● Your assignment:
All that should come back is the lines of the data below from the one containing "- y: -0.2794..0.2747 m" to the one containing "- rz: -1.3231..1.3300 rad", inclusive, exactly as they stand.

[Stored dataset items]
________________________

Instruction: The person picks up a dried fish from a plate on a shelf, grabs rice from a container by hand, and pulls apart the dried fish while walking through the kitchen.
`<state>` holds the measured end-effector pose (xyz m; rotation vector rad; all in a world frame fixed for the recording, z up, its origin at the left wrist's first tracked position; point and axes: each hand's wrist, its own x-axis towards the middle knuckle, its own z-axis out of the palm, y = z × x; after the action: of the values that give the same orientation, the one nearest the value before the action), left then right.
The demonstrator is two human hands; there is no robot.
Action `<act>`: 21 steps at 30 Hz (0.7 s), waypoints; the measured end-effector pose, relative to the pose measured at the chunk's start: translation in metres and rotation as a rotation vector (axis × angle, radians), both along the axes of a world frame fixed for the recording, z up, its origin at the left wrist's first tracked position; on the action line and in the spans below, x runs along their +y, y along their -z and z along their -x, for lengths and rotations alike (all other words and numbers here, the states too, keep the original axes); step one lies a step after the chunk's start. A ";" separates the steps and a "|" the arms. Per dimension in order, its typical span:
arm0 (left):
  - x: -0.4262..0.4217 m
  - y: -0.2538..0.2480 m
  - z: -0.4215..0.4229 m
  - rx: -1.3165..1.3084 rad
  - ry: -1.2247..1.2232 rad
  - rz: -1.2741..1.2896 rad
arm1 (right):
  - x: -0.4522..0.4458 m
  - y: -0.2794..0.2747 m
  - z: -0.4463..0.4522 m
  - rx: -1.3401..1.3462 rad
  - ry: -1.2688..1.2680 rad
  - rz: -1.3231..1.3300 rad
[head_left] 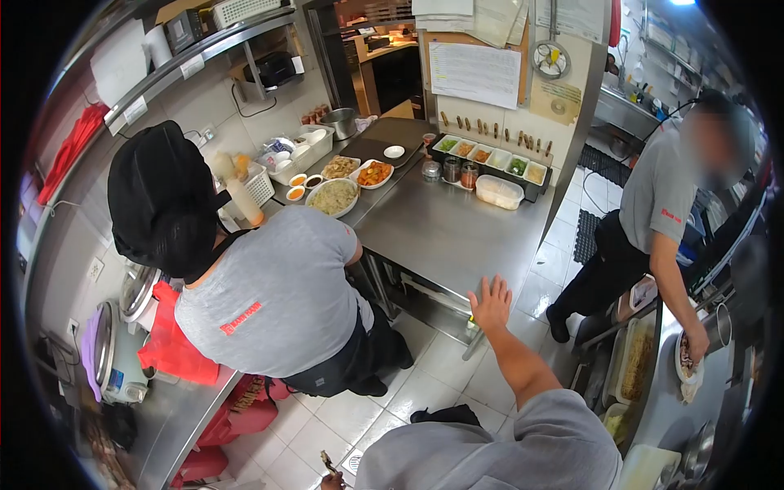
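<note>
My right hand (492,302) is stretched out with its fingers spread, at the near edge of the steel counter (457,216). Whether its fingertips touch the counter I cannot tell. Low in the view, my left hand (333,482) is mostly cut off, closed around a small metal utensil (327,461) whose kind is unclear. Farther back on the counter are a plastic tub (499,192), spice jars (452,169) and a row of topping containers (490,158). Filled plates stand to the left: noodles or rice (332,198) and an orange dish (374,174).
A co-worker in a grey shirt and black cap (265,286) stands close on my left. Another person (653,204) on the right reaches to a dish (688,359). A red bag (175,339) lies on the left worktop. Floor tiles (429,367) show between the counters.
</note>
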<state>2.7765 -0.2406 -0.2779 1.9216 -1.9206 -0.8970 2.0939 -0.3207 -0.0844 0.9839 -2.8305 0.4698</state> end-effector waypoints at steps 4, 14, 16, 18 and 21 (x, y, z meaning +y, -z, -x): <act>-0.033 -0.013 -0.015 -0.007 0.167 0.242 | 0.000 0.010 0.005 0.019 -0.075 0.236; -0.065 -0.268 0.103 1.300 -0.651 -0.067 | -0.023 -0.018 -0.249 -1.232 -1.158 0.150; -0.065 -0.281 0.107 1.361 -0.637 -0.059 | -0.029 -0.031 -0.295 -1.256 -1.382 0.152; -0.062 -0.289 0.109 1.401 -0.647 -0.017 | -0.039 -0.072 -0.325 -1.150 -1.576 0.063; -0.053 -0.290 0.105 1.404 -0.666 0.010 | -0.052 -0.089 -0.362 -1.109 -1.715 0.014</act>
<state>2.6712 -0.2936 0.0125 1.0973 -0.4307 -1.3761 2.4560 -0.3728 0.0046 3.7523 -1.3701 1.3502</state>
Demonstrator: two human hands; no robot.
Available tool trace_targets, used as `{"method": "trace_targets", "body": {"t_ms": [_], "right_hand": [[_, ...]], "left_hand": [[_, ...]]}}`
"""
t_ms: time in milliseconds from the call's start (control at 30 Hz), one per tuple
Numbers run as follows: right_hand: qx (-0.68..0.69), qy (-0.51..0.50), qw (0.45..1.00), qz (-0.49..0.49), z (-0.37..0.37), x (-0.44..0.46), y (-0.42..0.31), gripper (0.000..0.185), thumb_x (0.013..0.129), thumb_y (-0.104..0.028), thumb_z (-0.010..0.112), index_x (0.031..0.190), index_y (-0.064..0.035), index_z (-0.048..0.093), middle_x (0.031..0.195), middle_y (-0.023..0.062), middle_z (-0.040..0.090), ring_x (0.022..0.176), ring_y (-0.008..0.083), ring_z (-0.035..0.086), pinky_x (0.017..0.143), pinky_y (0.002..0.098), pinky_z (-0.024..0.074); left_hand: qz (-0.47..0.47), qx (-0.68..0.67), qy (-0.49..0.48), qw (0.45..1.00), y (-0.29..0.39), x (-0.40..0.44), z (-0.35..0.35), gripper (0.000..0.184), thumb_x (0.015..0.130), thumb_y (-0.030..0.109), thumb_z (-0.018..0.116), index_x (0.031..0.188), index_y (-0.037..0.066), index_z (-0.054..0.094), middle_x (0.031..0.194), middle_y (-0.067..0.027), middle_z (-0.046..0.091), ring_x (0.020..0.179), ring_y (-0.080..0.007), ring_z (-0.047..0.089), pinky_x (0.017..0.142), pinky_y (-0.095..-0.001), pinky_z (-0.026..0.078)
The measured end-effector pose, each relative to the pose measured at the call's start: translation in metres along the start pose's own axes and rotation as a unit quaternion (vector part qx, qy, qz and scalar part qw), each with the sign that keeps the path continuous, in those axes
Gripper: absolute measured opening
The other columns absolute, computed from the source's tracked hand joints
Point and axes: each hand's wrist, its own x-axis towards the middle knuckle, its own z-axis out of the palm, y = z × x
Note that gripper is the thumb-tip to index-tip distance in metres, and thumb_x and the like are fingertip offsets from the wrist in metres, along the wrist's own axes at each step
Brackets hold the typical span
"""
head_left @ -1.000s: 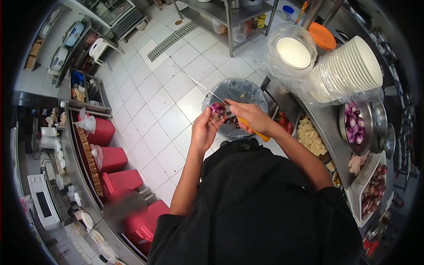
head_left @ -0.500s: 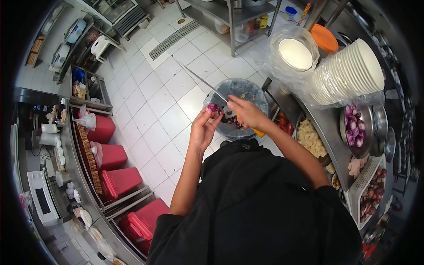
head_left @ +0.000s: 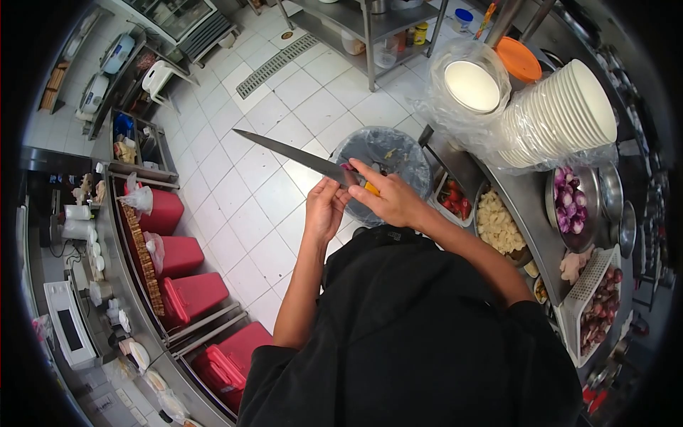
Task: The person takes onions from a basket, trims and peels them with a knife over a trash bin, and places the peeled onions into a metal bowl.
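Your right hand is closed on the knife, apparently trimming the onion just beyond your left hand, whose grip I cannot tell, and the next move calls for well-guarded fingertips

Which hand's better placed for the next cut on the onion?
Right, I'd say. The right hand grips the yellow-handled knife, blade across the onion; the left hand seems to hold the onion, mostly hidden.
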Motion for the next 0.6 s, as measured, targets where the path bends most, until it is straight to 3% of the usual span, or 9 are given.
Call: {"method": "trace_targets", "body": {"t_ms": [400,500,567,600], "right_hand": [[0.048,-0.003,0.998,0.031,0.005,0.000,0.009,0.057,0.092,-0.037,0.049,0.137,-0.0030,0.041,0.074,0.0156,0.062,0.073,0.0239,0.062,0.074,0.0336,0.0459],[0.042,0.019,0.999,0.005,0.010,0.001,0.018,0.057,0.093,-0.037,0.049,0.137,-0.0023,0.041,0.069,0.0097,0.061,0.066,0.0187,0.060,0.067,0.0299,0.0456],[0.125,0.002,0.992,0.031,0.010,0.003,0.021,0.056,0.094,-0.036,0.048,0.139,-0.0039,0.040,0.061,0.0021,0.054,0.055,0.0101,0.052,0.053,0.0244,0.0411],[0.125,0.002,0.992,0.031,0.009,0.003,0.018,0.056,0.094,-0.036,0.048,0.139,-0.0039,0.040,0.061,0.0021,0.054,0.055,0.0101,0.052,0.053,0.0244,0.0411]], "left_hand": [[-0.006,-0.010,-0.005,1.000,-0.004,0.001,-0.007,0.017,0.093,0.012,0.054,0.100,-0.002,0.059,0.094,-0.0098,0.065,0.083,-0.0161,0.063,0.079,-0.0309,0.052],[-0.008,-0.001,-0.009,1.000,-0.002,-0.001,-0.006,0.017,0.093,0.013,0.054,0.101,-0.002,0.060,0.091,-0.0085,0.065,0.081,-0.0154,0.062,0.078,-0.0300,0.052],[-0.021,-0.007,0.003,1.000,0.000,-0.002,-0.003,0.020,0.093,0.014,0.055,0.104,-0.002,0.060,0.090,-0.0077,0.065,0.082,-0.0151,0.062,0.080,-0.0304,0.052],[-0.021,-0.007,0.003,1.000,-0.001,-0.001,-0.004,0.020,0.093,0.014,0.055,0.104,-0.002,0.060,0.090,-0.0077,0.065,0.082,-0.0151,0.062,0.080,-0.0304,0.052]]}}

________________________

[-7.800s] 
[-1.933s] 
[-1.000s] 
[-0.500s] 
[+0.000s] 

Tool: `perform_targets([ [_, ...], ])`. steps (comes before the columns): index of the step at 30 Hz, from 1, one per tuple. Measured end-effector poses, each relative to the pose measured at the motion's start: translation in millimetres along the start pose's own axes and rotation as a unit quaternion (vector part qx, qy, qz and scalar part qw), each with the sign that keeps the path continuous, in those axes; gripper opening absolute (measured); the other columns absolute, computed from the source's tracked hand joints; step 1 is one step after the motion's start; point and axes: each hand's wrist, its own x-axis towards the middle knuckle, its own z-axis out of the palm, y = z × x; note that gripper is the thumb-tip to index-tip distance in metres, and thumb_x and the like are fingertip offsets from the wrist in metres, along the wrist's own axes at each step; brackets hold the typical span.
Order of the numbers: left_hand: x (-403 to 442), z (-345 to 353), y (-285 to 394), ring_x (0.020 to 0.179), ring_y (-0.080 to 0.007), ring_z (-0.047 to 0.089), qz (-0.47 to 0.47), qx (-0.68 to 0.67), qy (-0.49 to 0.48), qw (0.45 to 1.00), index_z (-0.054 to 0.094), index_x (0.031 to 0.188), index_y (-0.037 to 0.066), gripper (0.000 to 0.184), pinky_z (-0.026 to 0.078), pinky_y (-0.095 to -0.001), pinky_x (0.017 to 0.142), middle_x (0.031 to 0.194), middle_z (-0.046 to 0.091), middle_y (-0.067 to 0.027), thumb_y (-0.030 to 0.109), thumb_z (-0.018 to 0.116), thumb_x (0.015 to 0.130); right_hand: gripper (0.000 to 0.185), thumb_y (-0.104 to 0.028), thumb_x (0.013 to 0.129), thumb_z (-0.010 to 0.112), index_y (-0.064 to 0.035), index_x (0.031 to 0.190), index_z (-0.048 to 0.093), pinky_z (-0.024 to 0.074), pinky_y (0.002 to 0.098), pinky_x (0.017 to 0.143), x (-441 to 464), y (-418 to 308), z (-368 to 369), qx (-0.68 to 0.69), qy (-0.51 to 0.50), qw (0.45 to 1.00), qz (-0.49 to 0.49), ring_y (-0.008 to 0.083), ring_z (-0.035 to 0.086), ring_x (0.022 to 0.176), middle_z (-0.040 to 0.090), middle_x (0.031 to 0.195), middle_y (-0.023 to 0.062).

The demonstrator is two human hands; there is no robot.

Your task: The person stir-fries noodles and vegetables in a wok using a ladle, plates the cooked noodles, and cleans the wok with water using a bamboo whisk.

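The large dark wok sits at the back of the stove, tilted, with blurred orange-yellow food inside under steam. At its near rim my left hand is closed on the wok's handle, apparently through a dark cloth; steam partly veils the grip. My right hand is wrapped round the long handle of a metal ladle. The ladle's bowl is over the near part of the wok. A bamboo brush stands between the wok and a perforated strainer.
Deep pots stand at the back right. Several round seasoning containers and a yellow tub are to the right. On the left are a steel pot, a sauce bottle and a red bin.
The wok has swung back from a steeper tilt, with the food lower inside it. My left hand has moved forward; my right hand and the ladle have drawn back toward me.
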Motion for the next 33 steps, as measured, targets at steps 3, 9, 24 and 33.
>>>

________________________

● Result of this task:
  - y: -0.2794..0.2747 m
  - z: -0.4463..0.4522 m
  - rx: -1.3401..1.3462 rad
  - ry: -1.2688..1.2680 rad
  - rz: -1.3231..1.3300 rad

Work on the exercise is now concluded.